- Born: 30 April 1932 Tooting, Greater London, England
- Died: 5 June 1989 (aged 57) West Byfleet, Surrey, England
- Other name: Maurice Phillippe
- Education: Latymer School
- Occupations: Formula One designer; Aircraft designer;
- Years active: 1955–1989
- Employers: Team Lotus; Tyrrell Racing; March Engineering; De Havilland;

= Maurice Philippe =

British engineer and car designer (1932–1989)

Maurice Philippe (30 April 1932 – 5 June 1989), was a British aircraft and Formula One car designer.

==Early life and career==
Philippe was born in Tooting and attended the The Latymer School in Edmonton. He began his career as an apprentice for De Havilland aircraft company, working on the Comet 4. De Havilland's technical department was home to other motor racing enthusiasts, including Brian Hart and Frank Costin. As a member of the 750 Motor Club, Philippe designed his first car in 1955, called the MPS (Maurice Philippe Special). Later, he would build a front-engined Formula Junior car alongside Hart, which was destroyed in its maiden race by Peter Warr.

==Motor racing==
Between 1963 and 1964, Philippe raced a Lotus 7, and in 1965 was approached by Colin Chapman to be his "design team" at Team Lotus. Philippe and Chapman first redesigned the Lotus 39, then produced the Lotus 43, the classic Lotus 49, the Lotus 56 gas turbine Indy car, and finally the ground-breaking Lotus 72 in 1970.
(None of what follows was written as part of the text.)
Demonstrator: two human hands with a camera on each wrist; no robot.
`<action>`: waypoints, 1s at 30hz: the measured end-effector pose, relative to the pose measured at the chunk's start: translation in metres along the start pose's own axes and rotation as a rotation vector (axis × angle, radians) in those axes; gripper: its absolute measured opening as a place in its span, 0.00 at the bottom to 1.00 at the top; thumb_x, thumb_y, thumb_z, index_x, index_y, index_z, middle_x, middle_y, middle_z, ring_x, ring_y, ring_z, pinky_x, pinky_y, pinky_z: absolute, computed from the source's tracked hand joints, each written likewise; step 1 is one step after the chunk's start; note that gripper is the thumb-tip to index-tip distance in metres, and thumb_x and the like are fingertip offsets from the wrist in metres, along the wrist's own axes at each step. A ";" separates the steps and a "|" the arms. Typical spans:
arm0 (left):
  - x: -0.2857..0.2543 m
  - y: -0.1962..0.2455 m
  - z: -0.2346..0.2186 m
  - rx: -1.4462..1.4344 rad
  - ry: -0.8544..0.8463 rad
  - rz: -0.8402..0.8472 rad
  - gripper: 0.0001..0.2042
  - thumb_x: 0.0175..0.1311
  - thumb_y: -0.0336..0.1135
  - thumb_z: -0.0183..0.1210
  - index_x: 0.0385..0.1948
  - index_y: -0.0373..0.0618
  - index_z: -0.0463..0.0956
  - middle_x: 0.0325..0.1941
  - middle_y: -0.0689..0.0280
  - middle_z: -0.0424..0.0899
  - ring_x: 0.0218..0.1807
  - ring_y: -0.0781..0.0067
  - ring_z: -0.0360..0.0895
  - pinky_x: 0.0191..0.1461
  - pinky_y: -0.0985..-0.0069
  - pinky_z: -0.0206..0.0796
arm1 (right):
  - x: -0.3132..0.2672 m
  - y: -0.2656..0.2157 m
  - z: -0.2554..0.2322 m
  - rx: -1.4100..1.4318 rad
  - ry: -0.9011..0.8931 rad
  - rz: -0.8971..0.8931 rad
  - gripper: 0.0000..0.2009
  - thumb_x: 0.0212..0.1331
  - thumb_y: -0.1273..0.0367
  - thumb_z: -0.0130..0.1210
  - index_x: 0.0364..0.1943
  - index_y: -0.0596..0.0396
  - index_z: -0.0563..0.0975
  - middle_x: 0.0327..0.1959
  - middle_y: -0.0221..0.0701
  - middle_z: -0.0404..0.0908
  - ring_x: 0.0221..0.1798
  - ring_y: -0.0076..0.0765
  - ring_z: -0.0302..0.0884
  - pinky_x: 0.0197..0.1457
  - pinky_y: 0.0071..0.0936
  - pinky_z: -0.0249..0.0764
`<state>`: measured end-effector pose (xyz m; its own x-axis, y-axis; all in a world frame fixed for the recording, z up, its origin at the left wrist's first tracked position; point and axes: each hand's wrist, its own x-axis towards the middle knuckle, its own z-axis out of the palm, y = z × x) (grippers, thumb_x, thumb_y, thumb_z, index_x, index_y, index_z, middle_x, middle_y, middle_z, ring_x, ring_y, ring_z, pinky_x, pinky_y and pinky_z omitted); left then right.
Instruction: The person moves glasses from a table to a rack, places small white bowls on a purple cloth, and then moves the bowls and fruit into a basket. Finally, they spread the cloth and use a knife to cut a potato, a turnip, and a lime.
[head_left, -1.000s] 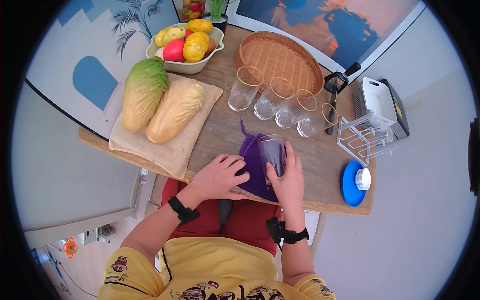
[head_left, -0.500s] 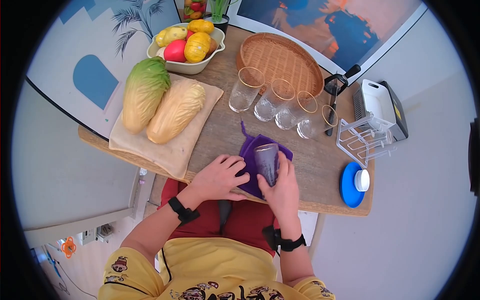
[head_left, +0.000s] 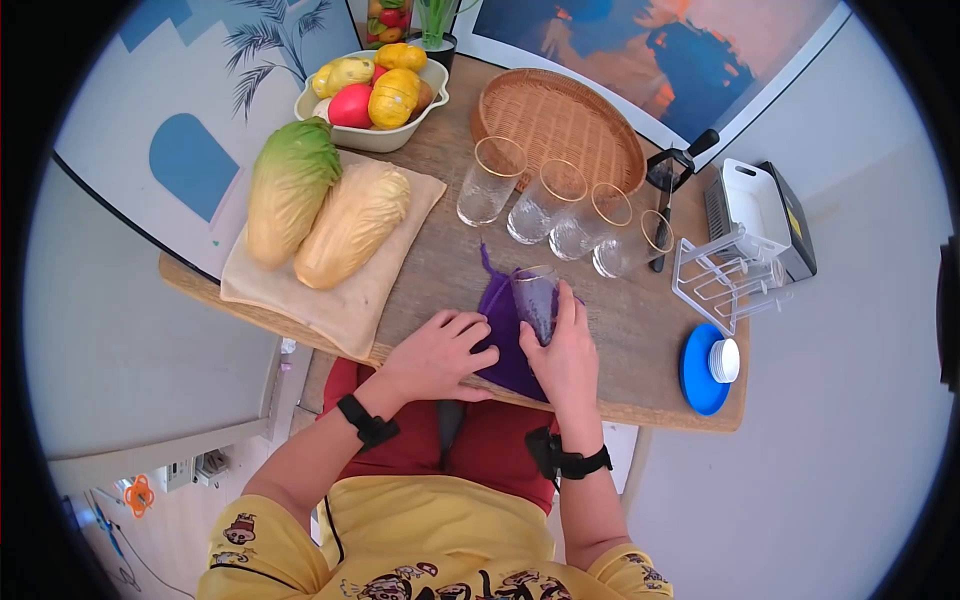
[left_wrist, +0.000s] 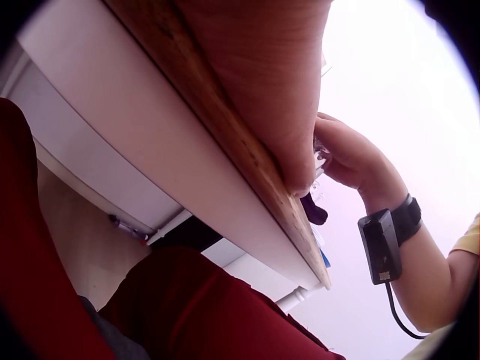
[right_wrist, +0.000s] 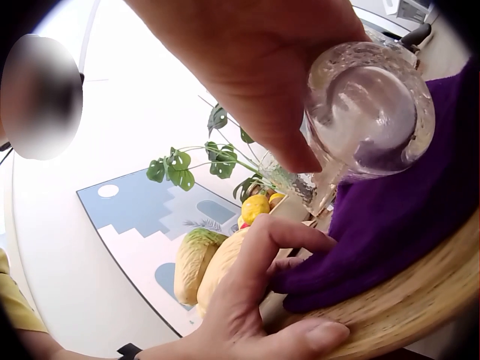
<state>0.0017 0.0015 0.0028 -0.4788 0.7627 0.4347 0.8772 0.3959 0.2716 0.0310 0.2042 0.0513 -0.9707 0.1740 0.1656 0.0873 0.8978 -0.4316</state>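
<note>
Near the table's front edge, a purple cloth bag (head_left: pixel 505 335) lies flat, its drawstring trailing toward the back. My right hand (head_left: pixel 565 365) grips a clear gold-rimmed glass (head_left: pixel 537 305) over the bag, fingers and thumb around its sides. In the right wrist view the base of that glass (right_wrist: pixel 371 112) faces the camera, just above the purple cloth (right_wrist: pixel 405 217). My left hand (head_left: pixel 435 355) rests at the bag's left side, its bent fingertips on the cloth's edge. The left wrist view shows my left hand (left_wrist: pixel 262 75) at the table edge.
Several glasses (head_left: pixel 485 195) stand in a row behind the bag, before a wicker tray (head_left: pixel 560 120). Two cabbages (head_left: pixel 350 225) lie on a cushion (head_left: pixel 345 320) at left, by a fruit bowl (head_left: pixel 375 138). A rack (head_left: pixel 710 285) and blue plate (head_left: pixel 698 390) are at right.
My right hand has shifted slightly left with the glass. The glass tilted over the bag and then straightened somewhat. My left hand has stayed in place.
</note>
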 end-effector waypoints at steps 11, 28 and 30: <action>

In 1972, Philippe left Lotus and went to work for Parnelli Jones's USAC team, working on successful campaigns in the United States with drivers Al Unser Sr, Joe Leonard and Mario Andretti winning three United States Auto Club Championships and 53 Indy car races. Philippe would go on to design the Cosworth-Parnelli VPJ4 for F1, which was raced in by Mario Andretti.

In 1978, he replaced Derek Gardner as chief designer at Tyrrell, with the Tyrrell 008 finishing fourth in the Constructors' Championship. The 1979 Tyrrell 009 ground-effect car was less successful, only scoring four third places. In 1980, the Tyrrell 010 was introduced and was raced in modified form until 1981. He would be replaced by Harvey Postlethwaite.

In 1988, Philippe was hired by March Engineering to design their March 89CE Indycar, powered by Alfa Romeo.

==Death==
Philippe committed suicide on 5 June 1989.